1-2 days after the procedure, activity restriction and home life are recommended. Absolute bed rest is not required. For travel and sexuality, it is generally appropriate to avoid 1-2 weeks. However, opinions can be obtained from the doctor who applied the intervention.

Chorion Villus Biopsy

The cells of the fetus and the chorionic villus cells, which make up the content of the placenta, originate from the same progenitor cells. Therefore, their genetic structure is completely common. Due to this feature, it can be applied very early in determining the number and structure of chorion villus material chromosome taken from the placenta and diagnosing diseases such as cystic fibrosis, median anemia and single gene diseases known in the family and effective results can be obtained.

It can be applied from the 11th week of pregnancy. Since it facilitates early diagnosis, it provides great comfort in terms of timing.

Technical application; It can be performed in the hospital or office environment as stated in amniocentesis and cordocentesis, but does not require operating room conditions. First of all, a detailed ultrasonography is performed on the woman. Details of the fetus that can be seen this week are evaluated. Amniotic fluid amount and placement of the placenta are determined. Before the procedure, the abdominal area of the woman to be invasive will be cleaned with disinfectant. Accompanied by ultrasonography, 10-30 mg of chorion villus sample is taken from the abdomen by entering the placenta. The procedure takes 30-60 seconds and does not require anesthesia.
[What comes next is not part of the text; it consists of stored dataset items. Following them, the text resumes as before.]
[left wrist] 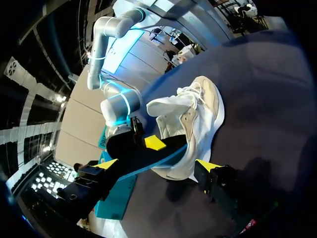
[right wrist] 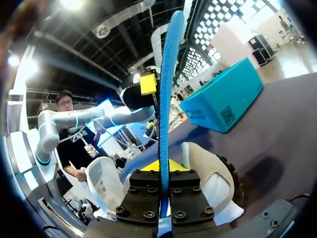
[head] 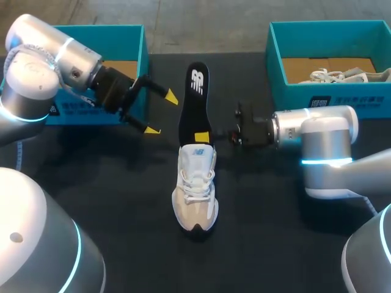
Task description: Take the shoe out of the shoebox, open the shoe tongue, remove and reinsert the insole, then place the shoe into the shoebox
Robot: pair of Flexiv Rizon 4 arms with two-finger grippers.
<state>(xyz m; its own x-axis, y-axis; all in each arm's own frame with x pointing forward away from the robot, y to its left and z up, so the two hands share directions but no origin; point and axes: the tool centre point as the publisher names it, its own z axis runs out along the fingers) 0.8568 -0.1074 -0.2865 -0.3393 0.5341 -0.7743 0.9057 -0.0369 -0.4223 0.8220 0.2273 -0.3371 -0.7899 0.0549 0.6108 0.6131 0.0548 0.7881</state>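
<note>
Lying toe-first toward the robot at the middle of the table, the shoe points its heel opening away. The black insole comes out of that opening and runs straight on from it, so shoe and insole share one long axis, near to far.

Just past the collar, the right gripper comes in from the right, square to that axis. Its fingers are pinched on the insole's near part, which the right wrist view shows edge-on between them. Any push in or pull out will probably have to run along this line, not across it.

A little farther out, the left gripper hangs beside the insole's left edge, spread wide and holding nothing. It is near the insole but not touching it.

Farthest are the two teal boxes. The left shoebox sits behind the left arm. The right shoebox holds another shoe.
</note>
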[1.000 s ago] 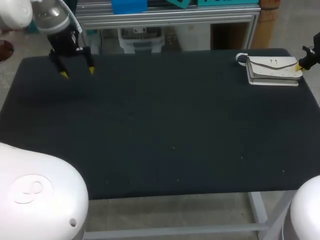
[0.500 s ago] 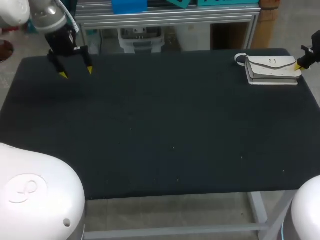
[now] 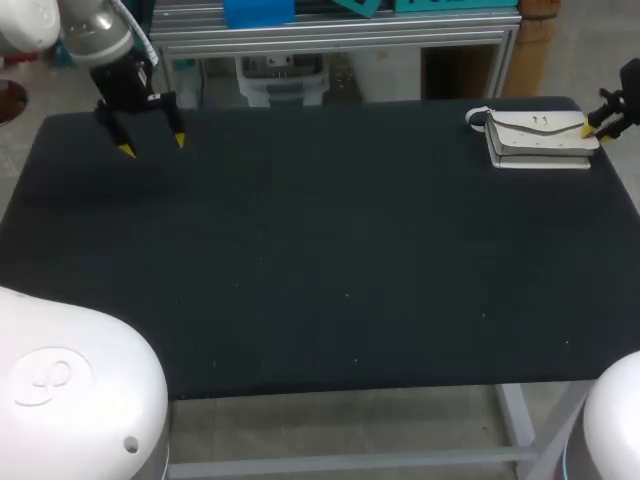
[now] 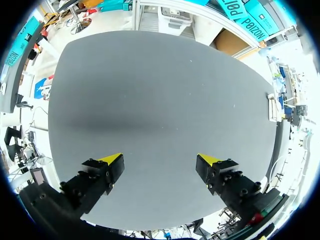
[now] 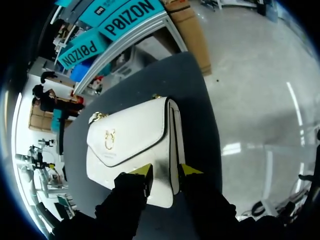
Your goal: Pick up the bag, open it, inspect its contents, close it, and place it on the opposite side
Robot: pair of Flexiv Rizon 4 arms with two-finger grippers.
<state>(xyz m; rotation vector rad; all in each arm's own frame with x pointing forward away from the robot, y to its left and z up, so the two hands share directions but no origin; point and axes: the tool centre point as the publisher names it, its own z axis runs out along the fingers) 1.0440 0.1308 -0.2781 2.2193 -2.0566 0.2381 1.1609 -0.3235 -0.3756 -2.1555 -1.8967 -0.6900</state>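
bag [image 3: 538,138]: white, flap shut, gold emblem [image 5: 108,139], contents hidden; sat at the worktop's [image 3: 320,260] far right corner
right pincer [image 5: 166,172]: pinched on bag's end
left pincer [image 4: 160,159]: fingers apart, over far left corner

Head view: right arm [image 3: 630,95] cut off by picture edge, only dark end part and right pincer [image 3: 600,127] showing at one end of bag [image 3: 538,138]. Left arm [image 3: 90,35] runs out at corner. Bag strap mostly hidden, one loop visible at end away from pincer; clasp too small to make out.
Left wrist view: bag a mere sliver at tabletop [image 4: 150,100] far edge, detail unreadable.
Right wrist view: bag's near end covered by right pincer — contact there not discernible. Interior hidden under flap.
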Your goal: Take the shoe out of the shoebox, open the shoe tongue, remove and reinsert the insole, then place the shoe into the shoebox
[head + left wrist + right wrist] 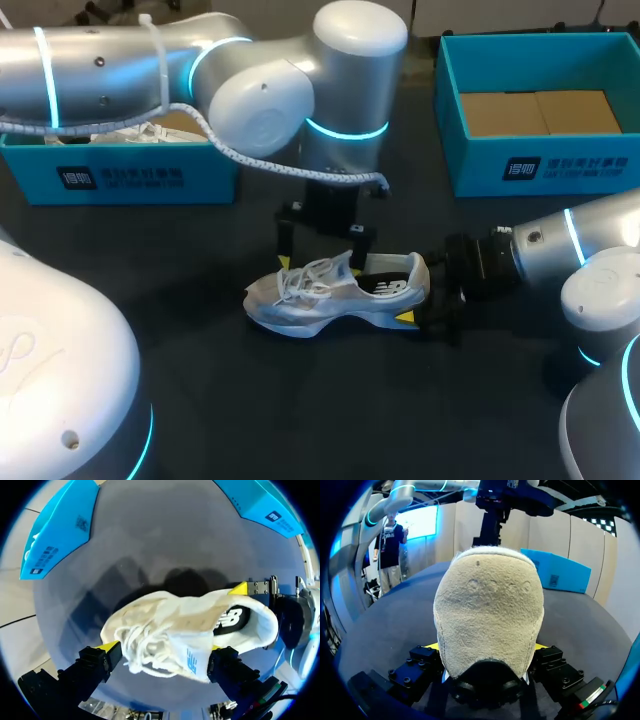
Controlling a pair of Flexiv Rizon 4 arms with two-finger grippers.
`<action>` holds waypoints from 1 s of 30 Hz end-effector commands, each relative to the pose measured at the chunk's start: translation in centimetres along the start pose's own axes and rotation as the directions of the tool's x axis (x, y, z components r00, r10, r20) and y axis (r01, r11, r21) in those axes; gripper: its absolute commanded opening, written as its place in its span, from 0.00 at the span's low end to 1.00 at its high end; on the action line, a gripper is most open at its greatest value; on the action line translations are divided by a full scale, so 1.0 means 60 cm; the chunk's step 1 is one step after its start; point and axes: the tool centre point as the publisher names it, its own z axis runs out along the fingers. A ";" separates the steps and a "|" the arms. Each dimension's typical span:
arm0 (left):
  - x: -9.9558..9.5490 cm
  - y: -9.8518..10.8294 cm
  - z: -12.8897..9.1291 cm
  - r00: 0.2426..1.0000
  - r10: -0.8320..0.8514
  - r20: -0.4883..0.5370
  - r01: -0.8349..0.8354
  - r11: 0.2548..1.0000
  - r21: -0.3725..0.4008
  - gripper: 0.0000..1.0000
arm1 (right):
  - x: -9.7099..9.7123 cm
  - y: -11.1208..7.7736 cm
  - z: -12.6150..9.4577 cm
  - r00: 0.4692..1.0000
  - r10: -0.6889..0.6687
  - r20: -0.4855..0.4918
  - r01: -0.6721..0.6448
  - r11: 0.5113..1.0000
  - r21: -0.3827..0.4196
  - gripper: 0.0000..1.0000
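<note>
White shoe (335, 295) on the dark table (300, 410), heel clamped between the right gripper's (425, 300) fingers.
It stands on its sole: pale mesh, loose white laces, tongue raised. The left gripper (318, 255) hangs over the laces, grip unclear. Two teal shoeboxes (540, 165) stand behind.
</note>
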 end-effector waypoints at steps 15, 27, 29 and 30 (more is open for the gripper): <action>-0.010 0.019 -0.018 0.999 0.007 -0.052 -0.013 0.994 -0.106 0.00 | -0.001 0.002 0.000 1.000 0.000 0.000 0.000 1.000 0.005 0.00; -0.043 0.032 -0.037 0.994 0.013 -0.112 -0.023 0.995 -0.096 0.00 | -0.001 0.002 0.000 1.000 0.000 0.000 0.000 1.000 0.005 0.00; -0.053 0.034 -0.038 0.993 0.004 -0.120 -0.015 0.996 -0.091 0.00 | -0.001 0.002 0.000 1.000 0.000 0.000 0.000 1.000 0.005 0.00; -0.059 0.034 -0.037 0.992 -0.002 -0.124 -0.010 0.996 -0.091 0.00 | -0.001 0.002 0.000 1.000 0.000 0.000 0.000 1.000 0.005 0.00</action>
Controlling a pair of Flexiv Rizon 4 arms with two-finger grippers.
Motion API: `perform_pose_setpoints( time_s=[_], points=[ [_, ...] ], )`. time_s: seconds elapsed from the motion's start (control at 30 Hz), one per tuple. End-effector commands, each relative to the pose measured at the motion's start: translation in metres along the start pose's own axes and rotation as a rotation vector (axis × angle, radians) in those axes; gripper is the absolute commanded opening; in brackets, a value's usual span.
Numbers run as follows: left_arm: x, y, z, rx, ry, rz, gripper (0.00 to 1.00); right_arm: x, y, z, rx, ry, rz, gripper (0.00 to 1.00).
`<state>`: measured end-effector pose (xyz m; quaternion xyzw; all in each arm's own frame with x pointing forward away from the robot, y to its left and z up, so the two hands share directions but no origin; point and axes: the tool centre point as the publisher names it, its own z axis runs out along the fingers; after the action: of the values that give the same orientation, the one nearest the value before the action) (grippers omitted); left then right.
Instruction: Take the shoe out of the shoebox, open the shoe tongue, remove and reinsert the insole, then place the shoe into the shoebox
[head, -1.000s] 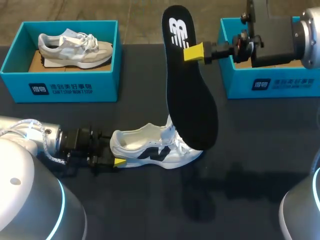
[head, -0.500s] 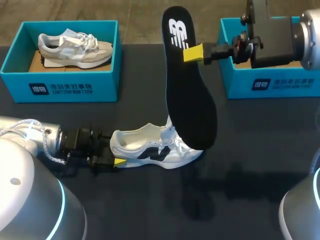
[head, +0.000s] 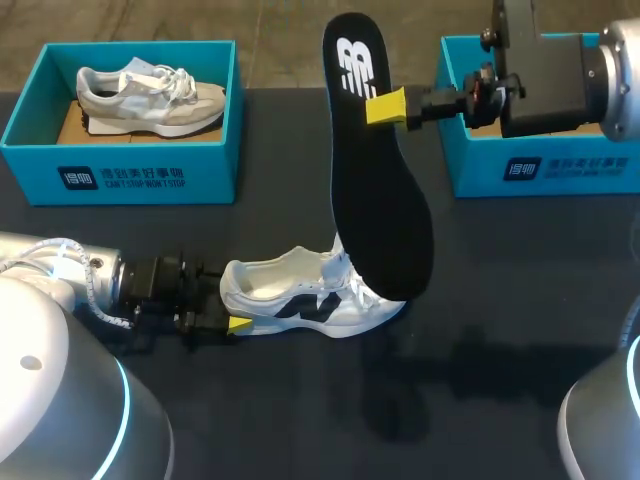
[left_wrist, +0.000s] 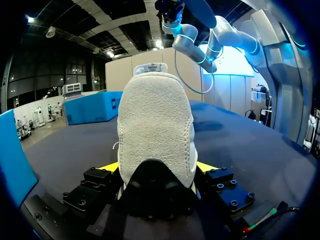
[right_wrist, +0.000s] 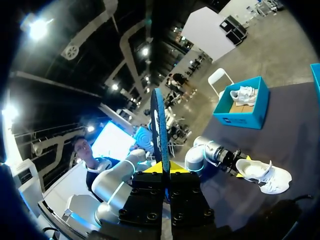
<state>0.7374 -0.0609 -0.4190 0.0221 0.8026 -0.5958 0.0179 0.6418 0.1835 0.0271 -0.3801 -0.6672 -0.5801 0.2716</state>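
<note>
The black insole (head: 375, 170) is pinched near its upper end by the right gripper (head: 388, 106) and hangs at 12 o'clock from the white sneaker (head: 310, 295). The sneaker's heel is clamped by the left gripper (left_wrist: 157, 170). Nothing is displaced since a second ago, so removal is judged done and reinsertion pending.

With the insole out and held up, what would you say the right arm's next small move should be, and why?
Probably lower the insole toe-first into the opening of the shoe. The right gripper pinches it upright with its toe end by the shoe's front, and the left gripper clamps the heel on the table, so reinsertion looks next.
</note>
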Motion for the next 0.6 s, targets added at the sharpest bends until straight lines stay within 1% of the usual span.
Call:
perform_pose_setpoints(
  time_s=[0.03, 0.17, 0.23, 0.27, 0.33, 0.5, 0.53, 0.6],
  points=[
    [0.0010, 0.0036, -0.0008, 0.000, 0.000, 0.001, 0.00, 0.0012, 0.0064, 0.0043, -0.022, -0.003, -0.022, 0.00],
    [0.0010, 0.0036, -0.0008, 0.000, 0.000, 0.001, 0.00, 0.0034, 0.0080, 0.0038, -0.061, -0.015, -0.075, 0.00],
    [0.0010, 0.0036, -0.0008, 0.000, 0.000, 0.001, 0.00, 0.0036, 0.0078, 0.0039, -0.065, -0.018, -0.085, 0.00],
    [0.0010, 0.0036, -0.0008, 0.000, 0.000, 0.001, 0.00, 0.0044, 0.0077, 0.0046, -0.068, -0.001, -0.089, 0.00],
    [0.0010, 0.0036, -0.0008, 0.000, 0.000, 0.001, 0.00, 0.0054, 0.0072, 0.0052, -0.066, 0.001, -0.104, 0.00],
    [0.0010, 0.0036, -0.0008, 0.000, 0.000, 0.001, 0.00, 0.0065, 0.0043, 0.0080, -0.024, 0.025, -0.099, 0.00],
    [0.0010, 0.0036, -0.0008, 0.000, 0.000, 0.001, 0.00, 0.0067, 0.0042, 0.0079, -0.026, 0.008, -0.099, 0.00],
    [0.0010, 0.0036, -0.0008, 0.000, 0.000, 0.001, 0.00, 0.0067, 0.0042, 0.0079, -0.026, 0.008, -0.099, 0.00]
  ],
)
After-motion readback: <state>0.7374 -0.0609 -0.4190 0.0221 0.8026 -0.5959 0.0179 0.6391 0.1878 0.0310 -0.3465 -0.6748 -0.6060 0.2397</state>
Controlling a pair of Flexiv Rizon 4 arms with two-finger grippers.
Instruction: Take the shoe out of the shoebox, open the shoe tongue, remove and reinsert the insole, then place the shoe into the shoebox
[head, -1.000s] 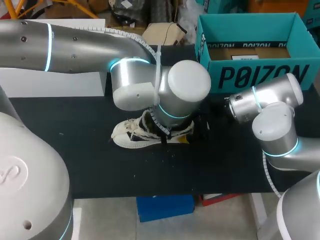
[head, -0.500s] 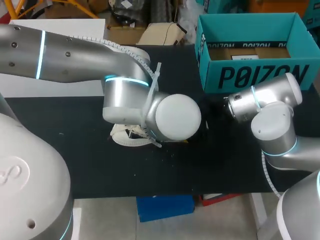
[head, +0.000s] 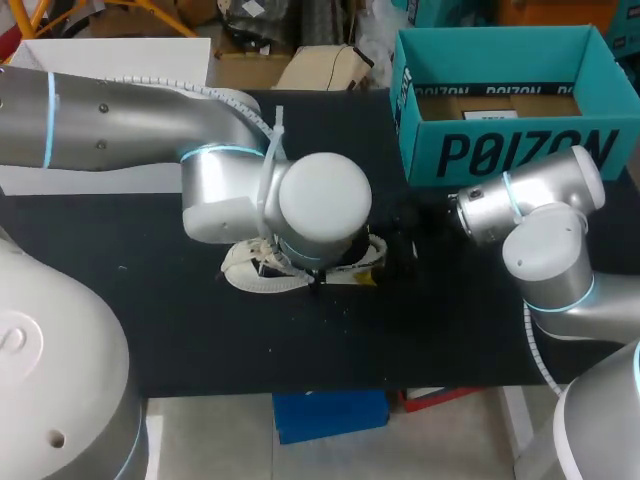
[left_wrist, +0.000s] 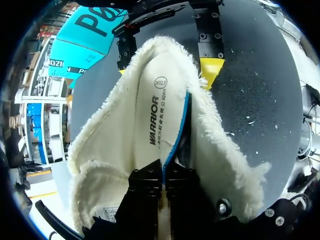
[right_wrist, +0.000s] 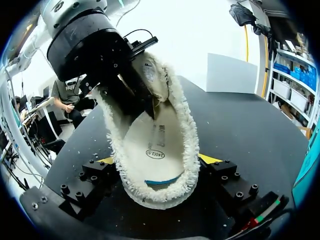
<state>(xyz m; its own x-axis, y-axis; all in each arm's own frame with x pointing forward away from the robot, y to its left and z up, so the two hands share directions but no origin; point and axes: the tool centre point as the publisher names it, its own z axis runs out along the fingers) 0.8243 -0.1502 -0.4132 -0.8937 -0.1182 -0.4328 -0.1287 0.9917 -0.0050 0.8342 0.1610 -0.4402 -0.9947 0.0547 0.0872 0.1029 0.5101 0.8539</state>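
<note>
Here the fleece-lined shoe (head: 255, 275) lies on the counter (head: 150, 320) just in front of the shoebox (head: 510, 150). The right fingers (right_wrist: 210, 160), spread wide, clasp its heel from both sides. The left fingers (left_wrist: 147, 185), pinched nearly together, hold the insole (left_wrist: 150, 100) by its lifted edge.

The table (head: 150, 300) has a black, matt top. A pale fleece-lined shoe (head: 262, 272) rests on it under the left hand (left_wrist: 162, 182). The left hand's fingers are closed on the edge of the insole (left_wrist: 155, 115) inside the shoe. The shoe's heel end sits between the two fingers of the right hand (right_wrist: 159, 160), which press against it from either side, low over the table. Small white flecks (left_wrist: 250, 120) are scattered on the bare top just beside the right hand. A teal shoebox (head: 520, 150), open at the top, stands on the table beyond the right hand, apart from the shoe.
</note>
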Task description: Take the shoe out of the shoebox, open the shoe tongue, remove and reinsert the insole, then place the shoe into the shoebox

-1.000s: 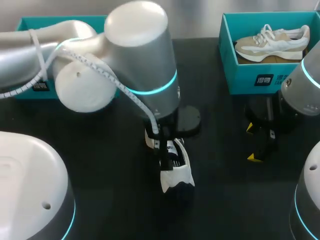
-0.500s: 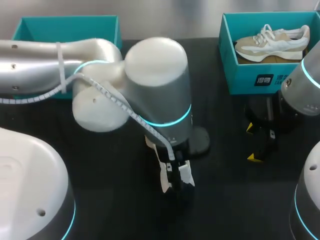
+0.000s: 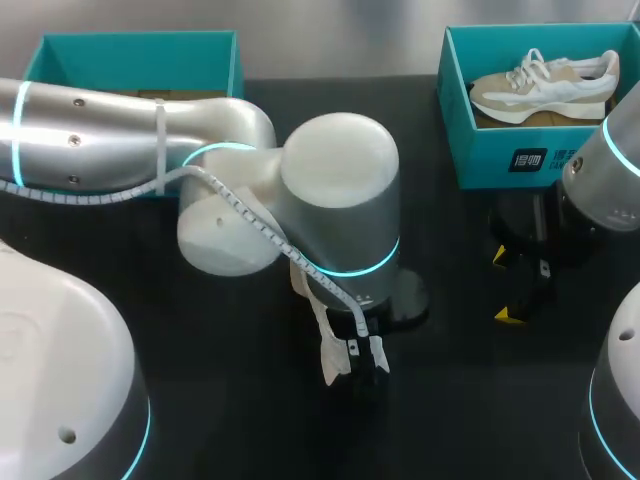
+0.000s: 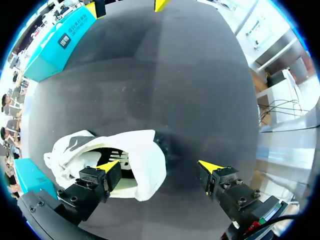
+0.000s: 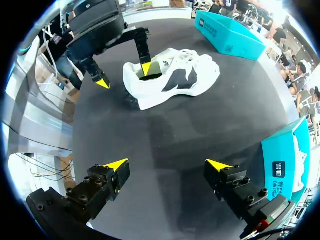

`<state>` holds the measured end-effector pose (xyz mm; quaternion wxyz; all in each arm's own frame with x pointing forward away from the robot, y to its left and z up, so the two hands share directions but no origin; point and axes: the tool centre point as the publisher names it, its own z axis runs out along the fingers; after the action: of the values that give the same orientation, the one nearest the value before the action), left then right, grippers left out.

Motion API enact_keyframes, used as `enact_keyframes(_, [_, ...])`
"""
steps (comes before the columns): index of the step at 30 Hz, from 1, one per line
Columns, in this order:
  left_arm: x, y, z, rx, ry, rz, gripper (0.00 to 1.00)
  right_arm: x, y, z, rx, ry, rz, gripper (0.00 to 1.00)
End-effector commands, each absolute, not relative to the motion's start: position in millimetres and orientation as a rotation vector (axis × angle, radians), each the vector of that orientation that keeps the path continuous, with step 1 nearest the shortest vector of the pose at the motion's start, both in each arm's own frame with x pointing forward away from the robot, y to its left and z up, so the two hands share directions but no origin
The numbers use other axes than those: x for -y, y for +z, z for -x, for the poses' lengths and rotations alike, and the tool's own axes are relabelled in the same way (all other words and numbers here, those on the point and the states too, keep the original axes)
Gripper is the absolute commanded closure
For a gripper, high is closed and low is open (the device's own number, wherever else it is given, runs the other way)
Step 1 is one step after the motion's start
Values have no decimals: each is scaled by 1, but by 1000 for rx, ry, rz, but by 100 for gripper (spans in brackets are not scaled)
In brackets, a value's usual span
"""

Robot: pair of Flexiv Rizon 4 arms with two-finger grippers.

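Left wrist view puts the shoe [image 4: 142,160] off to one side of the left jaws rather than squarely between them. One yellow fingertip [image 4: 111,165] hangs over the shoe's opening, and the other fingertip [image 4: 209,166] is over bare desk [image 4: 200,90]. These jaws are spread wide and grip nothing.

From the right wrist view the relation is plainer. The shoe stands on its sole on the desk, out of both boxes. The heel end lies under the left jaws, and the toe points away from them toward the left shoebox [image 5: 230,35]. One fingertip dips at the opening near the heel, while the other stands outside, past the heel.

The right jaws are also spread and hold nothing. They are over bare desk beside the right shoebox [image 3: 500,160], which holds a second shoe [image 3: 545,85], and they are well apart from the shoe on the desk.

The left arm is much the nearer, so work on the tongue or insole likely falls to it. That move seems to turn on the fingertip at the opening. As the jaws stand now, closing them would pinch the heel collar, not the tongue further along the shoe's length.
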<state>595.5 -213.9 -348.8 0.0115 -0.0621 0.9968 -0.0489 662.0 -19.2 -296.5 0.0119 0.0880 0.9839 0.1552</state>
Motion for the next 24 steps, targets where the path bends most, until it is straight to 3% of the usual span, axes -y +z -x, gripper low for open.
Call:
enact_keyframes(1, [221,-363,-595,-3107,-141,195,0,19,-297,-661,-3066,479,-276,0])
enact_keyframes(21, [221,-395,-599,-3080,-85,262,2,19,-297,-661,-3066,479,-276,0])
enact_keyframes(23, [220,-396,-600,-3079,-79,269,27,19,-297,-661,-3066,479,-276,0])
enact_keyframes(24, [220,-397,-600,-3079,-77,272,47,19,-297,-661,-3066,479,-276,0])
Absolute bed rest or hospitalization is not required after the procedure. Low-paced home life is sufficient for up to 3 days. It would be appropriate to avoid sexuality and travel for 1-2 weeks.

After chorion vills biopsy, cordocentesis may be required with 1% probability of obtaining fetal cells with amniocentesis or needing a blood sample from the fetus.

The probability of pregnancy loss is 1%. It should always be kept in mind that there is a possibility of spontaneous (spontaneous) pregnancy loss during early pregnancy weeks due to natural selection or other reasons. Bleeding to the back of the placenta or the uterine wall during the procedure and infection can be the cause of miscarriage.

There may be a short term amniotic fluid leak (water coming) after the procedure. It will most likely regress spontaneously. Bleeding is also very rare and usually stops spontaneously. The pain is also usually mild and stops with a single dose of paracetamol. However, in case of severe pain, the physician must be informed.

If infection develops after chorionic villus biopsy, pregnancy should be terminated. However, this situation is extremely rare.

Blood accumulation (hematoma) in the mother’s abdominal wall may rarely develop. However, it resolves spontaneously and has no clinical significance.

Maternal death is very rare and rare cases have been reported worldwide.

If the couple has Rh incompatibility, anti-D should be applied after the procedure. If the mother’s blood group is Rh negative and the fetus is Rh positive, the mother will be able to pass Rh positive blood cell to the mother, and the mother will develop an antibody, and the clinical consequences of Rh incompatibility will be encountered in the fetus in the current pregnancy, more likely in the subsequent pregnancies. With Anti-D application, this risk is eliminated.